Daniel Roby’s Most Wanted (also known as Target Number One) begins with Daniel Léger (Antoine Olivier Pilon) a troubled young man, receiving his first paycheque as a lumberjack. It’s a cheque, remember. Moments later, we see him talking over the phone with his mother, who is clearly suspicious of him when he asks her credit card number citing he doesn’t have money at the moment. Convinced that he’d use the credit card to buy drugs, his mother hangs upon him. With no money at his disposal, he takes off on his bike without paying i.e. robbing the store. These two scenes elucidate Léger’s only two character attributes – a troubled lonely man and a small-time crook – which persist through the film switching from one to the other. In the next scene, we meet Victor Malarek, a real-life journalist on whose investigation the screenplay is woven around, played by Josh Hartnett, spreading Brad Pitt vibes. In Malarek’s introduction too, we get to witness his earnestness towards journalism and how his job is taking a toll on his personal life, the two attributes that shape his character. You see that the film is playing by the rules.

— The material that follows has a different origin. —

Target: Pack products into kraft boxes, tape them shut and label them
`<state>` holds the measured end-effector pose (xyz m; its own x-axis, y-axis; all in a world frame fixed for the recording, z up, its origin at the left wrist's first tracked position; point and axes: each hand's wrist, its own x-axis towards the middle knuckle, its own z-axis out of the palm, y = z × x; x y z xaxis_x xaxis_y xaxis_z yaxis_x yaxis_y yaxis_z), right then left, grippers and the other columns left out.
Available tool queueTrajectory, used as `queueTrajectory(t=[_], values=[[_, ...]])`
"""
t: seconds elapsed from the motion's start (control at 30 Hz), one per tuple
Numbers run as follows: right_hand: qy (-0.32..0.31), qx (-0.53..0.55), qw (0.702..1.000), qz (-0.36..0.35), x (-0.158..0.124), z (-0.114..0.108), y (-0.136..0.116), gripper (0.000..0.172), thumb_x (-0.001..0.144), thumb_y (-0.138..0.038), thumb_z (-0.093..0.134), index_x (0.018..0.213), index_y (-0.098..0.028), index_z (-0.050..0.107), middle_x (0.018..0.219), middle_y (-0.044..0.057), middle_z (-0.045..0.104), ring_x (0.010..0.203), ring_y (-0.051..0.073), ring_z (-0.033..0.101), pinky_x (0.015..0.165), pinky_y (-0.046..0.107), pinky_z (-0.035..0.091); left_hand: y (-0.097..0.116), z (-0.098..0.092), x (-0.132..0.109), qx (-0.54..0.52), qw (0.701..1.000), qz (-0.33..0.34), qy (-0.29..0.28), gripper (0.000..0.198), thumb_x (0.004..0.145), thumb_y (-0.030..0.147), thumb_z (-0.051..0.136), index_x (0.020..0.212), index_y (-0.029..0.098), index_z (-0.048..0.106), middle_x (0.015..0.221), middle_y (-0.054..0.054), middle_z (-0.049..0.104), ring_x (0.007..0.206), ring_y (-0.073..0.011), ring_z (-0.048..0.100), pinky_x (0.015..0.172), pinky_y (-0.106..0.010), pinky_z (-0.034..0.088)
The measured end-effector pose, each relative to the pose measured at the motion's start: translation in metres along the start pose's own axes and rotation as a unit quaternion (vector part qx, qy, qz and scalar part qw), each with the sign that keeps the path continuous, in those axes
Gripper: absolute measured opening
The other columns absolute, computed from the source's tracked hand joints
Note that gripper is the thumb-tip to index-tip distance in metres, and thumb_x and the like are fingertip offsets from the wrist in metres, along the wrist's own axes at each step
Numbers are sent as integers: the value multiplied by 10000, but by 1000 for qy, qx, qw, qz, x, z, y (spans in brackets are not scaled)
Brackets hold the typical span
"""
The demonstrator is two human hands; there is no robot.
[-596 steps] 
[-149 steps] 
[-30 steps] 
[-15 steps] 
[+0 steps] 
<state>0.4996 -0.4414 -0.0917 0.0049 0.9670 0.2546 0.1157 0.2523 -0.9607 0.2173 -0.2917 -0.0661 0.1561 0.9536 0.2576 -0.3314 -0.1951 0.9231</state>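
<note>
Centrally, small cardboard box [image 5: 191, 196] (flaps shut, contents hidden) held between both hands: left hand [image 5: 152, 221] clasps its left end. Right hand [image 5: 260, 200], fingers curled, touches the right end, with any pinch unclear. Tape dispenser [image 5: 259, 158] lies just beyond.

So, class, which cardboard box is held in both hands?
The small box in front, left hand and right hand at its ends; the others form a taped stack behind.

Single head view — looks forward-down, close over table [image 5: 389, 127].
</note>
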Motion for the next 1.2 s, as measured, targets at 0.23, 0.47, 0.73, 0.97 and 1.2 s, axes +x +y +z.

When Léger runs into the shady Picker (Jim Gaffigan), who the former should have felt is too good to be true, months of soberness go down the drain and he is sucked back into the void of addiction. Parallelly, we are introduced to Narcotics Officer Frank Cooper (a terrific Stephen McHattie), who we know for sure is going to play a crucial role in the bigger scheme of things. Then we transpire along with Malarek that Canadian Narcotics’ operation in Thailand resulted in the arrest of a drug lord and death of a Canadian officer, not Cooper, don’t worry he is the primary adversary. It’s by no means of surprise that Léger ended up in a Thai prison, branded a druglord, considering what the film’s synopsis reads. The narrative asserts more on how he ended up there than how he fought his way out of the prison, among which I believe the latter would have made a far intriguing story.

Despite the prevailing monotony, it’s never tedious considering there is an underlying tension amid the bad choices Léger continues to make one after the other, proving that he is no saint, but not as a bad person who would receive 100 years of imprisonment in a Thai prison. Shot by Ronald Plante in a new reporting style, the cinematography aids the tension, always making us feel like the characters are being spied upon. Like Léger, the screenplay too finds it arduous to gain a foothold of what it wants to be. I don’t wrong the filmmaker’s decisions but the subject matter holds tremendous potential to be an investigative drama, a thriller, a legal drama, or a prison drama on the lines of Midnight Express. Unlike Midnight Express, the protagonist here is lured into the cage by Canadian Narcos, who stage the entire busting akin to a street performance, but the performers have the faintest of the idea that it’s a trap. However, it feels like the screenplay – that holds back pivotal busting till the last act – tries to tick off every existing documentary troupe. Ethical journalism, tick; journalist’s straining relationship with family, tick; a victim’s hardships in prison, tick; government coverup, tick; distress caused to the journalist for locking horns with the government, tick; tick, tick, and one more tick. As a conscious creative choice spread through the screenplay, it’s not primitive but certainly holds back the film from leveraging the full potential of the subject matter.

Facets that I expected to hit like a truck, Léger’s weary relationship with his parents, for instance, are diluted to dialogues, creating a wide cleft between us and the characters we are supposed to root for. I discern there are bigger things at play, but a drama like Most Wanted – cautiously devoid of car chases, gunfights, and violence, banking on its characters – needed strong emotional resonance to invigorate itself.